E bem por isso, ainda, não venceu o prazo de validade da teoria da autofagia de Paulo Leminski: “Cortada das origens européias, distante geograficamente do Brasil índio-afro-luso mais ao norte, à Curitiba classe média tem restado o papel de aplaudir músicos baianos. Ler contistas/romancistas mineiros. Assistir a filmes americanos ou italianos. Admirar artistas plásticos paulistas e cariocas. E, naturalmente, consumir televisão do Eixo Rio-São Paulo”.

Aqui da minha janela no centro da cidade, com vista para um edifício espelhado prenhe de executivos do Eixo Rio-São Paulo, presto homenagem ao conterrâneo Cristóvão Tezza lembrando do artista quando jovem, pendurado na cruz da Paixão de Cristo encenada por Rio Appa.

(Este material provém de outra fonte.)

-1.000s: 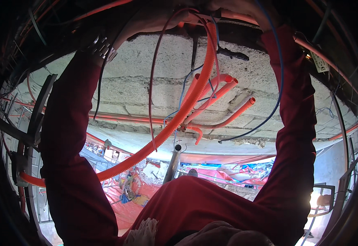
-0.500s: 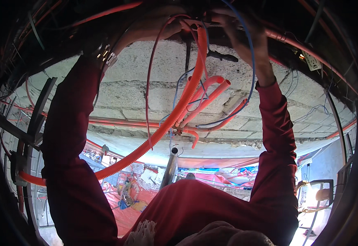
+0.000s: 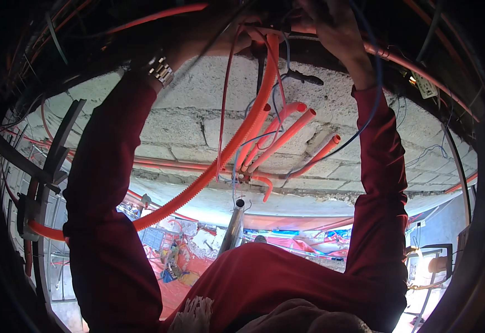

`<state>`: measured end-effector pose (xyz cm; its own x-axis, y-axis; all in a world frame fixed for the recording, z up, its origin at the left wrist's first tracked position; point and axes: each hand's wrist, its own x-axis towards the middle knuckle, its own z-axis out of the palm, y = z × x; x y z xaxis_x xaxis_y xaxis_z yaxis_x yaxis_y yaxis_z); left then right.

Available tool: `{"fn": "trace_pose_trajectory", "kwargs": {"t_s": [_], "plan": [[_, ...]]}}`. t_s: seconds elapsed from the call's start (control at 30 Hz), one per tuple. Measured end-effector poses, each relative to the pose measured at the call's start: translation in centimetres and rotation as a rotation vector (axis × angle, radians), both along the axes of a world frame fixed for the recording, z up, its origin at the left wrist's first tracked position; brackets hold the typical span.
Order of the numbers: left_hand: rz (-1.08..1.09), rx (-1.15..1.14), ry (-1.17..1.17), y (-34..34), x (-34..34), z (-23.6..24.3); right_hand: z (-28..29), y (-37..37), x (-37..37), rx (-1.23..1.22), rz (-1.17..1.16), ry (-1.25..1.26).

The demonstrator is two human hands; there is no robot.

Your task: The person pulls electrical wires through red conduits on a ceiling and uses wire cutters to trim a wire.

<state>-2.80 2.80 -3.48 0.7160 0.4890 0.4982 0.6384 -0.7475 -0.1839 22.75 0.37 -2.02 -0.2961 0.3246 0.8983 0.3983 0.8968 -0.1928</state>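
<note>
Both arms are raised overhead. My left hand (image 3: 217,36), partly in shadow, grips the edge of an orange fitting (image 3: 267,30) at the top. An orange corrugated conduit (image 3: 209,177) hangs from that fitting and curves down to the lower left. My right hand (image 3: 340,39) is just right of the fitting, blurred, with fingers extended upward and apart beside an orange pipe (image 3: 392,55). Red wires (image 3: 225,100) and blue wires (image 3: 367,119) dangle around both hands.
A concrete block wall (image 3: 181,111) carries several orange pipe stubs (image 3: 284,139). A metal pole (image 3: 231,227) stands below the middle. Dark metal bars (image 3: 53,155) are at left, a work lamp (image 3: 440,263) at lower right. Red sheeting (image 3: 170,286) and rubble lie far below.
My right hand shifted left and down into fuller view, then rose slightly with its fingers reaching upward. My left forearm moved right, and the hanging wires swung.
</note>
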Motion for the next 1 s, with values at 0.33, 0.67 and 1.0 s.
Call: {"fn": "trace_pose_trajectory", "kwargs": {"t_s": [0.33, 0.67, 1.0], "plan": [[0.040, -0.217, -0.112, -2.3, 0.6, 0.9, 1.3, 1.4, -2.1, 0.077, 0.049, 0.104], [-0.231, -0.436, -0.334, -1.2, 0.5, -0.6, -3.4, 2.2, 1.6, -0.031, 0.138, 0.266], [-0.257, 0.190, 0.094, -1.5, 0.1, 3.0, -3.3, 1.0, -0.4, -0.165, 0.201, 0.263]]}}
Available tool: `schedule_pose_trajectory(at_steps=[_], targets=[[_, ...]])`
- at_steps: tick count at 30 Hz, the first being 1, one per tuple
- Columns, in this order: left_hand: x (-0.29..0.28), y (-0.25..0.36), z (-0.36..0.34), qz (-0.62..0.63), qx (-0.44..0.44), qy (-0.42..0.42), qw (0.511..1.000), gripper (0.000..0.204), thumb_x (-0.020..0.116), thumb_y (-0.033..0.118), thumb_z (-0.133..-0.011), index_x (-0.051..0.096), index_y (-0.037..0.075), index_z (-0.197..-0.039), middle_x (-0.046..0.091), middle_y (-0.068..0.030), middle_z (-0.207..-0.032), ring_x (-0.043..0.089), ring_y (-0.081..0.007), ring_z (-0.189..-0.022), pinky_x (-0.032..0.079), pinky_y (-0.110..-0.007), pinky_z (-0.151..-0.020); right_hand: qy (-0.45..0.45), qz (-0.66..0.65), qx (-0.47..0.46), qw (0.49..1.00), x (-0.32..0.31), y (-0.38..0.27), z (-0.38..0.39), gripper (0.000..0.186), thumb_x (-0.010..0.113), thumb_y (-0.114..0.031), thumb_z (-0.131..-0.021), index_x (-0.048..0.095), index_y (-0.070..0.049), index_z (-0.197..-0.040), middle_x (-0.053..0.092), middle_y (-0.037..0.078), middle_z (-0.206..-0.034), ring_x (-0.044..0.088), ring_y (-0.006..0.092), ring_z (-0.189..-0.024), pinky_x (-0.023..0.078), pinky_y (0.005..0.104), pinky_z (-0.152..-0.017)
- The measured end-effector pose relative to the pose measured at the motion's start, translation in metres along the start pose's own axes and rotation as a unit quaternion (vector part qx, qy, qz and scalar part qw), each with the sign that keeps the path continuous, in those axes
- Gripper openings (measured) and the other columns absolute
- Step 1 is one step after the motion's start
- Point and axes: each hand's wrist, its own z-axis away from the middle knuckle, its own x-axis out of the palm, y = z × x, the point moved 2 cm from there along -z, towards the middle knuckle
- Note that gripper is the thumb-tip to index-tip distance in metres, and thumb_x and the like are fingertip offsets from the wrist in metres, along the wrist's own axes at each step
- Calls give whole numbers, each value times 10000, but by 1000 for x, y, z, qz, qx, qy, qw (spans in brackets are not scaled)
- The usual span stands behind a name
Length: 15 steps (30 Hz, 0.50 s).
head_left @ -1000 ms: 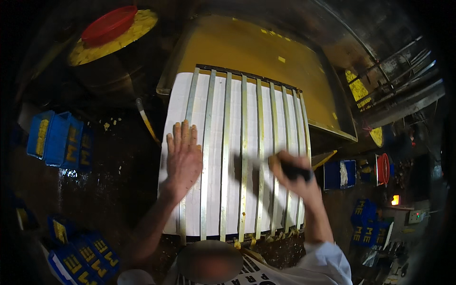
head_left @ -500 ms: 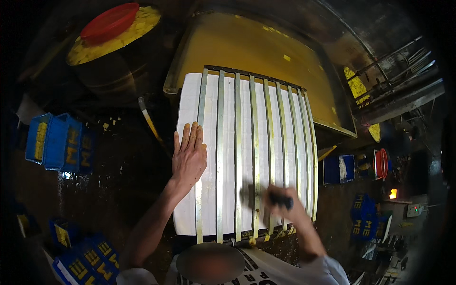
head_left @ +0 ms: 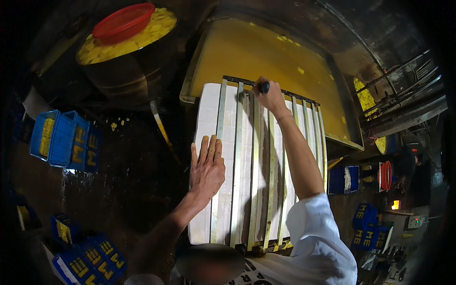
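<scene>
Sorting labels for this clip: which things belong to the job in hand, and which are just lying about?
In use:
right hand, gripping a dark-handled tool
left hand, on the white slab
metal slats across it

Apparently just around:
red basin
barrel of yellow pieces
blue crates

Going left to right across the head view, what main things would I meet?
Light-blue crates → pale-ended stick → left hand, fingers extended → right hand, gripping a dark handle → dark-blue bin → round red tub.
</scene>
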Motion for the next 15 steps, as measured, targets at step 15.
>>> schedule_pose_trajectory(at_steps=[15], targets=[[-5, -32, 8, 17, -9, 33, 999, 530, 441, 219, -999, 388, -73, -1438, 339, -217, -1538, 189, -352, -1483, 62, -601, -1186, -159, -105, 54, 980, -79, -165, 138, 99, 665, -93, -847, 607, -16, -824, 540, 129, -620, 602, 170, -578, 472, 338, -563]])
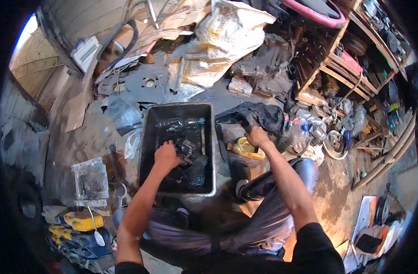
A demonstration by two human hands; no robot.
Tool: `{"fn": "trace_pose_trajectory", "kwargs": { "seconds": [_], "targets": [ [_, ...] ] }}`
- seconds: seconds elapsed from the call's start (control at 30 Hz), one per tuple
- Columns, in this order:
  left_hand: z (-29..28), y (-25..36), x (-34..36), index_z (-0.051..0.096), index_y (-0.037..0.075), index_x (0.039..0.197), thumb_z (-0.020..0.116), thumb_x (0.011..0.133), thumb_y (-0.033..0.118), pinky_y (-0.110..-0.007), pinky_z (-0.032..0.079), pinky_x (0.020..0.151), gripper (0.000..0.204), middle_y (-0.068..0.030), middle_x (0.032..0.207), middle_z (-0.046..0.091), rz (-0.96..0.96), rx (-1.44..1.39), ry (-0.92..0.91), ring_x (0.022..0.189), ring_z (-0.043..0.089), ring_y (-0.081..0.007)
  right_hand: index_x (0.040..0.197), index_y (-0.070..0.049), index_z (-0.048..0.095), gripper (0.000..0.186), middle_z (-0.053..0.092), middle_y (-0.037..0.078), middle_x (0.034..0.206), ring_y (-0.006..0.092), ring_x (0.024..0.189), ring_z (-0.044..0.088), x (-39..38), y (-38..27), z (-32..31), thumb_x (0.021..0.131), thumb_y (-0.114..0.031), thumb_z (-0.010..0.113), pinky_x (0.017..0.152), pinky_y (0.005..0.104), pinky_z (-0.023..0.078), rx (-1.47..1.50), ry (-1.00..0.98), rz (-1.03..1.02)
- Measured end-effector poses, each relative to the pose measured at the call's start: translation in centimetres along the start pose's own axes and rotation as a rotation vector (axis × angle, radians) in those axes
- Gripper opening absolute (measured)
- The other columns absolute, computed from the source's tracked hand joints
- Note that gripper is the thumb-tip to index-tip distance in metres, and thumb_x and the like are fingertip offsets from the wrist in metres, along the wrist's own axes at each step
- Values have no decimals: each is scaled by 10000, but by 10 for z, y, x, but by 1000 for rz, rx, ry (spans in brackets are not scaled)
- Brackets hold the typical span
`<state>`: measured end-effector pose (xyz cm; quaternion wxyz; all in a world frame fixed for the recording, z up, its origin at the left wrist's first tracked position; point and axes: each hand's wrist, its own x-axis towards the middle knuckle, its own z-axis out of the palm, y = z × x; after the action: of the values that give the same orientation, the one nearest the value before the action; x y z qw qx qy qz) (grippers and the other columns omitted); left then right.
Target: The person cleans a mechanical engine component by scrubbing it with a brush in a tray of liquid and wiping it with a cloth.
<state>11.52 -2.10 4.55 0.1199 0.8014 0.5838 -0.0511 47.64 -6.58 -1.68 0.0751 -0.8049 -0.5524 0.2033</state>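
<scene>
A black rectangular tub (212,160) stands on the floor in front of me, with dark, shiny liquid in it. Inside the tub, my left hand (166,156) has its fingers curled on a dark, greasy metal part (186,152); its exact kind cannot be made out. To the right of the tub, my right hand (257,136) is closed at the near edge of a black mesh cloth (268,117) and appears to pinch it. Just below that hand sits a yellow cut-open plastic container (243,147), partly hidden by it.
A stained white sack (222,41) and flattened cardboard lie beyond the tub. Wooden shelves (341,73) full of parts stand at the right, near plastic bottles (298,132). Yellow jugs (83,220) and a dirty square tray (91,180) are at the left.
</scene>
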Motion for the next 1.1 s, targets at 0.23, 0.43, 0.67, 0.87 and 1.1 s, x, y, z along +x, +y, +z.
{"fn": "trace_pose_trajectory", "kwargs": {
  "seconds": [0.23,0.43,0.67,0.87,1.1],
  "targets": [
    [1,35,-15,466,60,1279,655,690,90,-490,304,1084,620,-162,1286,459,464,-61,197,1245,407,-360,1067,40,618,477,621,284,1089,412,1022,612,13,50,82,816,-366,631,896,471,494,223,-114,92],
    [13,67,-9,481,65,1245,611,731,60,-515,261,1111,531,-147,1258,476,545,-119,179,1250,410,-329,1071,50,612,478,629,264,1095,394,1006,626,36,27,184,949,-358,394,896,464,495,94,-211,-13],
    [1,46,-2,524,57,1195,586,835,115,-521,261,1108,370,-153,1222,507,415,-149,229,1245,421,-333,1449,-217,264,507,419,236,1317,424,1070,562,27,-14,274,968,-134,401,753,443,552,-130,-242,32],
    [11,30,-4,552,55,1168,587,846,139,-509,265,1110,334,-160,1232,506,395,-236,214,1251,417,-336,1369,71,248,562,522,311,1123,449,988,585,28,-6,250,917,-171,477,845,476,491,437,38,159],
    [8,26,-1,496,17,1226,633,843,225,-501,317,1064,457,-198,1273,457,387,-141,289,1177,452,-383,1097,87,490,399,599,335,891,515,907,569,-2,-18,148,900,-259,466,809,551,435,535,314,185]
  ]
}}
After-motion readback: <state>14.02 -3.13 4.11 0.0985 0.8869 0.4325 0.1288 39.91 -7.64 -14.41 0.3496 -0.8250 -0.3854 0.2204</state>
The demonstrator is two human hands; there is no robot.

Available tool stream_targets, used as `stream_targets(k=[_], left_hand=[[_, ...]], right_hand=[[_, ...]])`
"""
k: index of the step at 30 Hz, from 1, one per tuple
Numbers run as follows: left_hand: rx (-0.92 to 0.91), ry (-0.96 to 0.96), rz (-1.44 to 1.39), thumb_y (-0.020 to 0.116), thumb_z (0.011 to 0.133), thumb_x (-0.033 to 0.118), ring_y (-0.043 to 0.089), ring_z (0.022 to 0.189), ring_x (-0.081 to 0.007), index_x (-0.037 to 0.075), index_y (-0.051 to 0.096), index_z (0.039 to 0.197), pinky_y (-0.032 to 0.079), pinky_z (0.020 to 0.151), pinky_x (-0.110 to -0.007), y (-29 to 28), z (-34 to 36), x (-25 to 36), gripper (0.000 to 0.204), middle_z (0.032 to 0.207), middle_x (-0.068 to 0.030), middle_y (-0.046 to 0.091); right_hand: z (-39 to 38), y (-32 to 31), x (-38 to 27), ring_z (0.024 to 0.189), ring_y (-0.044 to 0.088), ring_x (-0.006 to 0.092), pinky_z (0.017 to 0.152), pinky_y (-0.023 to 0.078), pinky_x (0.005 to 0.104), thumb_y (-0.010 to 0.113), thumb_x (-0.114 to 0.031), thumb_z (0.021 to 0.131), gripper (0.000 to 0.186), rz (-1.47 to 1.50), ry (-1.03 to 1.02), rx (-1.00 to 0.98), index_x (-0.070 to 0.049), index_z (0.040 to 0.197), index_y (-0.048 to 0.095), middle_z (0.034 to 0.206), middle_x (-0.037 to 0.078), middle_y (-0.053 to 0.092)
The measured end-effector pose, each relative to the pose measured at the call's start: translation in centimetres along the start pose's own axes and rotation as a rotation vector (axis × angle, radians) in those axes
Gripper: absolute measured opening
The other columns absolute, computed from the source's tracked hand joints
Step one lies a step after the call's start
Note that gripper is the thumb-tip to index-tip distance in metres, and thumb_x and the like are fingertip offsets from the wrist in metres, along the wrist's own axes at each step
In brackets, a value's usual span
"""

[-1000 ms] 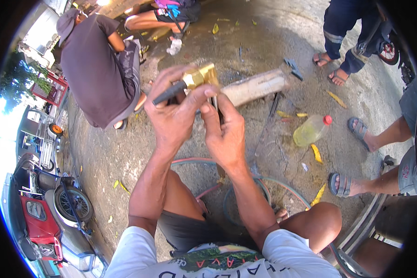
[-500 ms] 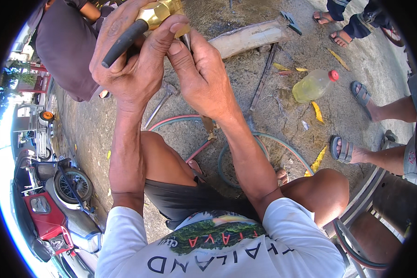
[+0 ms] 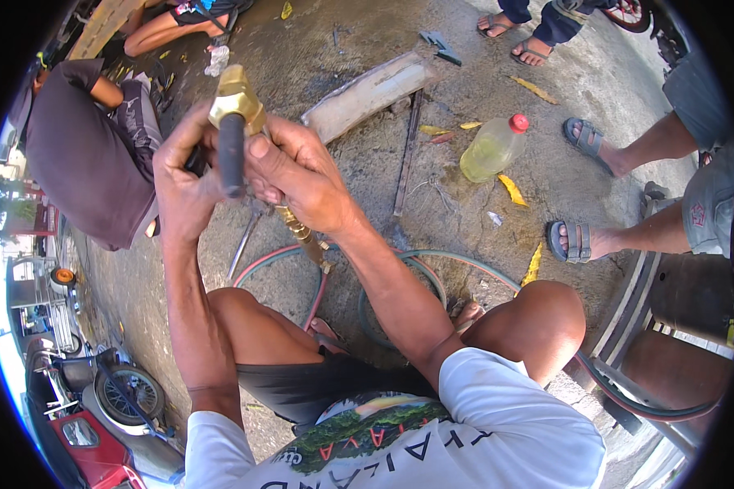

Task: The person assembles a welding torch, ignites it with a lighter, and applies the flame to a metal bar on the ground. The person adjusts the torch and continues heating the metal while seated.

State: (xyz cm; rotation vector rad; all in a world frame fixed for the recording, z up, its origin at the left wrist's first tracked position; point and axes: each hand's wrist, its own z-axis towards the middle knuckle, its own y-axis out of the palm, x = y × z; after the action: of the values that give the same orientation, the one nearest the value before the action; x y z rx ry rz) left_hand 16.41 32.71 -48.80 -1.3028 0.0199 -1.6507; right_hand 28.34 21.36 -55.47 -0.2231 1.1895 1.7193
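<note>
A gas torch with hoses, its brass head (image 3: 238,102) up near me and a dark nozzle (image 3: 232,155) pointing back toward me, is raised in front of me. My right hand (image 3: 306,175) closes round the torch just behind the head, thumb along the near side. Curled in beside the nozzle, my left hand (image 3: 183,175) grips at the torch too; its fingertips are partly hidden and blurred. Brass fittings (image 3: 295,226) show below my right hand, leading down to the red and blue-green hoses (image 3: 432,254) coiled on the ground between my feet.
A hammer (image 3: 243,244) lies left of the hoses. Beyond are a pale slab (image 3: 371,91), a metal bar (image 3: 408,155) and a plastic bottle (image 3: 493,149) of yellowish liquid. A crouching person (image 3: 86,155) is at left; sandalled people stand at right. A motorbike (image 3: 126,395) is lower left.
The torch and both hands have come lower and nearer to me, and the nozzle has swung to point more straight at me. My view has shifted, showing more of the far ground.
</note>
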Motion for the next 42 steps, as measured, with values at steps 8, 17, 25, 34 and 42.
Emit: stream_targets(k=[8,17,25,34,42], left_hand=[[-0.116,0.22,0.007,0.084,0.07,0.008,0.061,0.092,-0.0136,0.001,0.072,0.118,0.047,0.073,-0.028,1.2,0.6,3.9,0.05,0.111,-0.0099,0.072],[-0.203,0.243,0.061,0.088,0.067,0.014,0.064,0.082,-0.0198,0.003,0.08,0.094,0.049,0.074,-0.036,-0.8,0.0,2.5,0.03,0.087,-0.0085,0.076],[-0.095,-0.081,-0.089,0.09,0.067,0.014,0.058,0.066,-0.0128,0.0,0.074,0.08,0.043,0.06,-0.03,0.6,0.4,1.2,0.025,0.07,-0.0037,0.065],[0.007,-0.064,-0.18,0.072,0.077,0.004,0.05,0.065,-0.005,0.001,0.063,0.075,0.042,0.057,-0.029,4.7,3.2,-2.6,0.01,0.067,0.0029,0.062],[-0.16,-0.154,-0.15,0.073,0.076,0.002,0.051,0.069,-0.0064,0.002,0.063,0.078,0.044,0.062,-0.03,5.3,4.9,-2.8,0.011,0.07,0.001,0.062]], right_hand=[[0.0,-0.7,3.6,0.053,0.044,0.0053,0.049,0.035,0.0217,0.045,-0.066,0.101,0.065,0.196,0.09,-0.243,-0.004,0.087,0.059,0.067,-0.001,0.049],[-0.4,0.9,6.5,0.062,0.053,0.0161,0.056,0.043,0.0315,0.048,-0.062,0.093,0.061,-0.16,0.082,-0.176,-0.003,0.09,0.061,0.068,0.003,0.052],[1.1,-4.6,-4.0,0.08,0.067,0.0321,0.078,0.054,0.0406,0.054,-0.043,0.102,0.046,-0.927,0.257,-0.02,0.001,0.107,0.068,0.087,0.017,0.069],[5.9,3.6,-10.0,0.08,0.073,0.0416,0.072,0.057,0.0488,0.069,-0.032,0.092,0.041,-1.854,0.152,-0.33,0.009,0.098,0.067,0.079,0.026,0.07],[5.6,0.6,-10.5,0.068,0.069,0.0467,0.064,0.053,0.0549,0.057,-0.035,0.1,0.045,-1.819,0.162,-0.372,0.011,0.099,0.062,0.069,0.03,0.066]])
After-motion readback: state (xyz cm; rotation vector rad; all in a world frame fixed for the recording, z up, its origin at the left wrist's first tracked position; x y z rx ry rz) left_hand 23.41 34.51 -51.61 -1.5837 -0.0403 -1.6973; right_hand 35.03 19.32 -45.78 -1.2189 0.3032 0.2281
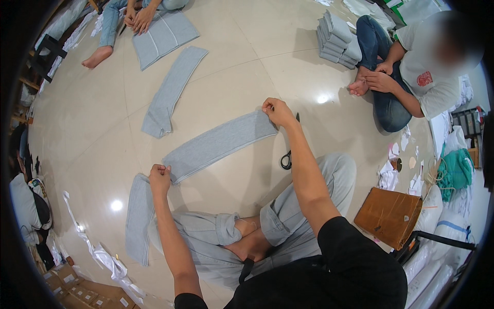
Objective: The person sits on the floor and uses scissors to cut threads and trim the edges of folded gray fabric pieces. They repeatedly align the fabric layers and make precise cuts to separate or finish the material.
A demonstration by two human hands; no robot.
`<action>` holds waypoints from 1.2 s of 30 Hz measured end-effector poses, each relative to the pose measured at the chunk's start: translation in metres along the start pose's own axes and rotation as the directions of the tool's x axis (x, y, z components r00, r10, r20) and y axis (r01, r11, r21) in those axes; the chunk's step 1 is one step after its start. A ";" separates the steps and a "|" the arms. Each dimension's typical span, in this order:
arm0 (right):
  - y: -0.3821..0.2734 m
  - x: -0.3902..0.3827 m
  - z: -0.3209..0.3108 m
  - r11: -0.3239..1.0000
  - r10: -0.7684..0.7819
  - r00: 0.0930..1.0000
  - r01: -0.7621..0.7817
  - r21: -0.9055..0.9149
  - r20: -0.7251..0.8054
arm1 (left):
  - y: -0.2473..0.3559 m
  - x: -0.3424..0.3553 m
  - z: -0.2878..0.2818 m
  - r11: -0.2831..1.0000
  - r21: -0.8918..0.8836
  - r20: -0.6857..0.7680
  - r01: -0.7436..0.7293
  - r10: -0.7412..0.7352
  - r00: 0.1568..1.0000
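**Trainee:** What do I have in hand?

**Instructor:** You hold a long grey fabric strip (218, 142), stretched flat over the tiled floor (247, 67) between your two hands. It runs from your left hand up and across to your right hand, with a paler band along its near edge.

**Trainee:** State of each hand?

**Instructor:** Your left hand (160, 176) is closed in a pinch on the lower end of the strip, fingers curled over the corner. Your right hand (278, 111) is closed in a pinch on the upper end, knuckles up, arm extended.

**Trainee:** What lies close to my hands?

**Instructor:** Just below your left hand, a second grey fabric piece (138, 219) lies on the floor beside your crossed legs. Below your right hand, next to your forearm, a pair of black scissors (287, 157) rests on the floor. Beyond the strip, above your left hand, another grey strip (172, 90) lies flat, one end folded over.

**Trainee:** And farther out?

**Instructor:** Well beyond your right hand, a stack of folded grey fabric (337, 38) stands beside a seated person. Another person's hands rest on a wider grey panel (164, 35) at the far end. A brown cardboard box (388, 216) sits to the right of your right elbow, and white paper scraps (110, 262) lie to the left of your left forearm.
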State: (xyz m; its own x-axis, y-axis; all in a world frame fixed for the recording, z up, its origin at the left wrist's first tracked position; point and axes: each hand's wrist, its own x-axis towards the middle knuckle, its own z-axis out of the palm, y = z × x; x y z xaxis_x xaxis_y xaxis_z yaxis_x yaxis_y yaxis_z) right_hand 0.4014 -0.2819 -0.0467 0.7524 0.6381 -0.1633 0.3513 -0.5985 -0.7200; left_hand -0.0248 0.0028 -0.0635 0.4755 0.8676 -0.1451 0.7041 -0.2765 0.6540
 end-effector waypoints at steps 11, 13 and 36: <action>-0.007 -0.004 0.014 0.996 0.093 0.963 -0.092 0.015 -0.252 | 0.003 0.001 -0.003 0.999 0.030 0.004 0.021 -0.021 1.000; 0.001 -0.001 0.013 0.994 0.105 0.947 -0.094 0.053 -0.303 | 0.003 0.001 -0.001 0.999 0.029 0.005 0.014 -0.014 1.000; -0.033 -0.038 0.015 0.983 0.128 0.980 -0.145 -0.110 -0.153 | 0.016 -0.005 -0.010 1.000 -0.016 0.043 0.024 -0.023 0.999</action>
State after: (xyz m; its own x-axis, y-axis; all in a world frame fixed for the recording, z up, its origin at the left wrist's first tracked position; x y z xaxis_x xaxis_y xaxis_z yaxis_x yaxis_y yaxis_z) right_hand 0.3530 -0.2785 -0.0267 0.8673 0.4750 -0.1490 0.2975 -0.7345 -0.6099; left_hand -0.0214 -0.0023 -0.0453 0.4814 0.8552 -0.1920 0.7069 -0.2493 0.6620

Na década de setenta, nosso grupo de teatro descia a serra especialmente para assistir à Paixão, segundo Appa, em Alexandra, aqui no litoral do Paraná. Cabelos longos, barba rala, branco feito banana de Morretes, no calvário não víamos o escritor, que ainda não tinha revelado esse talento, aplaudíamos o ator Cristóvão Tezza e a trupe de Rio Appa.

Também escritor e teatrólogo, o carismático Wilson Galvão do Rio Appa morou alguns anos na Ilha das Cobras, na Baía de Paranaguá, hoje endereço de verão do governador do Paraná. Desse exílio do guru numa ilha deserta, o escritor Jamil Snege fazia uma ficção hilária. Certo dia, contava Jamil, Appa convocou a imprensa para ver in loco como era a vida de um exilado da civilização, aquele pobre franciscano se alimentando do mar e da terra, sem nem mesmo gelo para o uísque no final da tarde.

Com os jornalistas bem longe, na calada da noite (pó-pó-pó-pó-pó) o barquinho do marinheiro de Rio Appa apoitava na Ilha das Cobras com as provisões do mês. Gelo e uísque, inclusive.

Wilson Bueno lembra, Jamil Snege não poupava nem os amigos.

Cristóvão Tezza não conheceu o exílio de Rio Appa. Conhece o exílio de Curitiba, como revelou em entrevista à Folha de S. Paulo: “Curitiba é um exílio. A literatura pula de São Paulo para Porto Alegre. A solidão do Dalton Trevisan, aquela coisa meio caipira, é um retrato da cidade. Ela é magnífica para escrever, te dá distância. Mas você pena enquanto não entra no eixo Rio de Janeiro-São Paulo”.